• TASK DETAILS: From the first line to the last, please reproduce the material exactly, skipping the pictures.

AVAILABLE DATA: Begin

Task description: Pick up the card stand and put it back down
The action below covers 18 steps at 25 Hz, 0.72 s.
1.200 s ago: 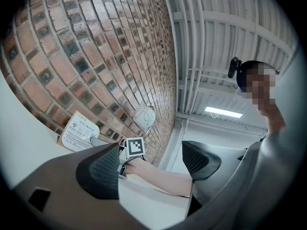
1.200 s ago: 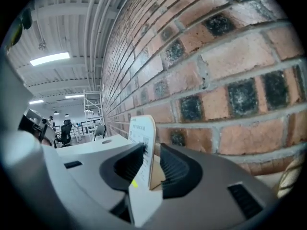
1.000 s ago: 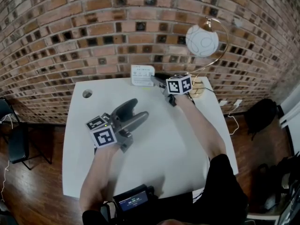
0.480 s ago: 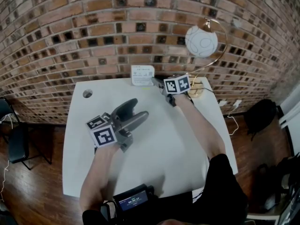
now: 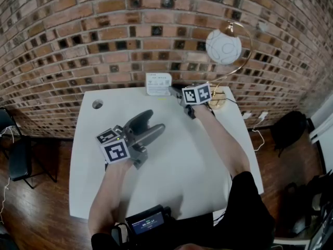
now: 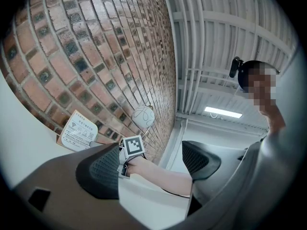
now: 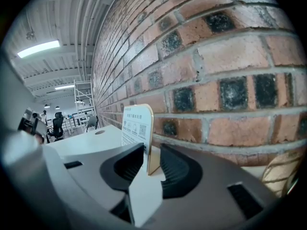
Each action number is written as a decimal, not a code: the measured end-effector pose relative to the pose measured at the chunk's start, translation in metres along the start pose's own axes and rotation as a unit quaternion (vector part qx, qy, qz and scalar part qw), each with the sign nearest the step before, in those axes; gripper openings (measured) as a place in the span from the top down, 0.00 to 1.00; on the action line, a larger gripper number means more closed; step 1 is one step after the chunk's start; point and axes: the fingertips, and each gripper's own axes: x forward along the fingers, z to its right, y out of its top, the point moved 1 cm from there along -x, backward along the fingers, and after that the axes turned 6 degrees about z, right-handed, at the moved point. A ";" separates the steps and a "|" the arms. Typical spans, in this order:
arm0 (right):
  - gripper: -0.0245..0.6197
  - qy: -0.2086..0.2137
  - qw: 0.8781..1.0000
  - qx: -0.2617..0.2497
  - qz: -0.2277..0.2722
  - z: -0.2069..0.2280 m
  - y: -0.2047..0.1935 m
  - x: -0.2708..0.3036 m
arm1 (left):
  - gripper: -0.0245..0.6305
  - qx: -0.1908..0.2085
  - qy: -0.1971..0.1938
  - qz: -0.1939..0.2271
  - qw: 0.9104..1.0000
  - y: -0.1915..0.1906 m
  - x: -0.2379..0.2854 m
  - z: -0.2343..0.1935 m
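Note:
The card stand (image 5: 158, 84) is a small white printed card with a gold edge, upright at the table's far edge against the brick wall. My right gripper (image 5: 175, 91) reaches it from the right. In the right gripper view the stand (image 7: 138, 128) sits edge-on between the two pads of that gripper (image 7: 152, 169), with a narrow gap on each side; the jaws are open around it. My left gripper (image 5: 151, 123) rests mid-table, open and empty. In the left gripper view, the open left gripper (image 6: 151, 169) has the stand (image 6: 76, 131) far off beyond its jaws.
The white table (image 5: 171, 155) backs onto a brick wall (image 5: 104, 35). A globe lamp (image 5: 223, 45) on a gold arc stands at the back right corner, just right of my right gripper. A cable hole (image 5: 97, 104) is at back left. A dark chair (image 5: 15, 155) stands left of the table.
My right gripper moved a little toward the wall and the card stand between one second and half a second ago, then stayed put. The left gripper has not moved.

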 end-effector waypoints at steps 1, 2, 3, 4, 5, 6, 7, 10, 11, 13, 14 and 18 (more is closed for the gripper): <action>0.75 0.000 1.000 0.000 0.000 0.000 0.000 0.000 | 0.35 0.000 0.000 0.000 1.000 0.000 0.000 0.000; 0.75 -0.001 1.000 0.000 0.001 0.000 0.001 0.000 | 0.35 0.000 0.000 0.000 1.000 0.000 0.000 0.000; 0.75 -0.002 1.000 0.000 0.002 0.000 0.001 -0.001 | 0.35 0.000 0.000 0.000 1.000 0.000 0.000 0.000; 0.75 -0.002 1.000 0.000 0.002 0.000 0.001 -0.001 | 0.35 -0.001 0.000 0.000 1.000 0.000 0.000 0.000; 0.75 -0.002 1.000 0.001 0.002 -0.001 0.000 -0.002 | 0.35 -0.001 -0.001 0.000 1.000 0.000 -0.001 0.000; 0.75 -0.002 1.000 0.003 0.002 -0.002 0.000 -0.003 | 0.35 -0.001 0.000 0.001 1.000 0.001 -0.001 0.000; 0.75 0.000 1.000 0.005 0.003 -0.004 -0.001 -0.005 | 0.35 -0.002 0.000 0.001 1.000 0.001 -0.001 0.000; 0.75 0.010 1.000 0.016 0.009 -0.011 -0.001 -0.011 | 0.35 -0.002 -0.001 0.001 1.000 0.001 -0.001 0.000; 0.75 0.014 1.000 0.018 0.012 -0.015 0.000 -0.014 | 0.35 -0.001 -0.001 0.000 1.000 0.000 -0.001 0.001; 0.75 0.024 0.999 0.025 0.020 -0.023 0.002 -0.022 | 0.35 -0.001 -0.003 0.000 1.000 0.000 -0.001 0.002; 0.75 0.031 0.999 0.030 0.025 -0.028 0.003 -0.027 | 0.35 -0.001 -0.004 0.000 1.000 0.000 -0.001 0.003; 0.76 0.068 0.994 0.061 0.053 -0.049 0.012 -0.048 | 0.35 -0.002 -0.007 -0.001 1.000 -0.001 -0.001 0.007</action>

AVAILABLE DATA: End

• TASK OUTPUT:
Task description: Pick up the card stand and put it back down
The action below covers 18 steps at 25 Hz, 0.72 s.
1.200 s ago: 
1.200 s ago: 
1.000 s ago: 
0.480 s ago: 
now: 
now: 
now: 
Each action number is written as a decimal, not a code: the measured end-effector pose relative to the pose measured at the chunk's start, translation in metres along the start pose's own axes and rotation as a unit quaternion (vector part qx, qy, qz and scalar part qw), each with the sign nearest the step before, in those axes; gripper openings (measured) as a place in the span from the top down, 0.00 to 1.00; on the action line, a larger gripper number means more closed; step 1 is one step after the chunk's start; point and axes: the fingertips, and each gripper's own axes: x forward along the fingers, z to its right, y out of its top, the point moved 1 cm from there along -x, backward along the fingers, and after that the axes turned 6 degrees about z, right-handed, at the moved point. A ";" separates the steps and a "|" the arms. Typical spans, in this order:
arm0 (right):
  - gripper: -0.0245..0.6197
  - qy: -0.2086..0.2137
  - qw: 0.8781..1.0000
  - qx: -0.2617..0.2497
  - qz: -0.2277..0.2722
  - z: -0.2069..0.2280 m
  - y: -0.2047..0.1935 m
  - x: -0.2708..0.3036 m
arm1 (left):
  - gripper: -0.0245..0.6305
  - qx: -0.1908..0.2085
  - qy: -0.1971..0.1938
  - qz: -0.1939..0.2271
  - qw: 0.9104..1.0000
  - y: -0.1915..0.1906 m
  - x: -0.2379..0.2854 m
  - z: -0.2343..0.1935 m
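Note:
The card stand (image 5: 158, 84) is a small white printed card with a gold edge, upright at the table's far edge against the brick wall. My right gripper (image 5: 175, 91) reaches it from the right. In the right gripper view the stand (image 7: 138, 128) sits edge-on between the two pads of that gripper (image 7: 152, 169), with a narrow gap on each side; the jaws are open around it. My left gripper (image 5: 151, 123) rests mid-table, open and empty. In the left gripper view, the open left gripper (image 6: 151, 169) has the stand (image 6: 76, 131) far off beyond its jaws.
The white table (image 5: 171, 155) backs onto a brick wall (image 5: 104, 35). A globe lamp (image 5: 223, 45) on a gold arc stands at the back right corner, just right of my right gripper. A cable hole (image 5: 97, 104) is at back left. A dark chair (image 5: 15, 155) stands left of the table.
My right gripper moved a little toward the wall and the card stand between one second and half a second ago, then stayed put. The left gripper has not moved.
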
 end-effector waypoints at steps 1, 2, 3, 4, 5, 6, 7, 10, 11, 13, 14 and 18 (more is closed for the gripper): <action>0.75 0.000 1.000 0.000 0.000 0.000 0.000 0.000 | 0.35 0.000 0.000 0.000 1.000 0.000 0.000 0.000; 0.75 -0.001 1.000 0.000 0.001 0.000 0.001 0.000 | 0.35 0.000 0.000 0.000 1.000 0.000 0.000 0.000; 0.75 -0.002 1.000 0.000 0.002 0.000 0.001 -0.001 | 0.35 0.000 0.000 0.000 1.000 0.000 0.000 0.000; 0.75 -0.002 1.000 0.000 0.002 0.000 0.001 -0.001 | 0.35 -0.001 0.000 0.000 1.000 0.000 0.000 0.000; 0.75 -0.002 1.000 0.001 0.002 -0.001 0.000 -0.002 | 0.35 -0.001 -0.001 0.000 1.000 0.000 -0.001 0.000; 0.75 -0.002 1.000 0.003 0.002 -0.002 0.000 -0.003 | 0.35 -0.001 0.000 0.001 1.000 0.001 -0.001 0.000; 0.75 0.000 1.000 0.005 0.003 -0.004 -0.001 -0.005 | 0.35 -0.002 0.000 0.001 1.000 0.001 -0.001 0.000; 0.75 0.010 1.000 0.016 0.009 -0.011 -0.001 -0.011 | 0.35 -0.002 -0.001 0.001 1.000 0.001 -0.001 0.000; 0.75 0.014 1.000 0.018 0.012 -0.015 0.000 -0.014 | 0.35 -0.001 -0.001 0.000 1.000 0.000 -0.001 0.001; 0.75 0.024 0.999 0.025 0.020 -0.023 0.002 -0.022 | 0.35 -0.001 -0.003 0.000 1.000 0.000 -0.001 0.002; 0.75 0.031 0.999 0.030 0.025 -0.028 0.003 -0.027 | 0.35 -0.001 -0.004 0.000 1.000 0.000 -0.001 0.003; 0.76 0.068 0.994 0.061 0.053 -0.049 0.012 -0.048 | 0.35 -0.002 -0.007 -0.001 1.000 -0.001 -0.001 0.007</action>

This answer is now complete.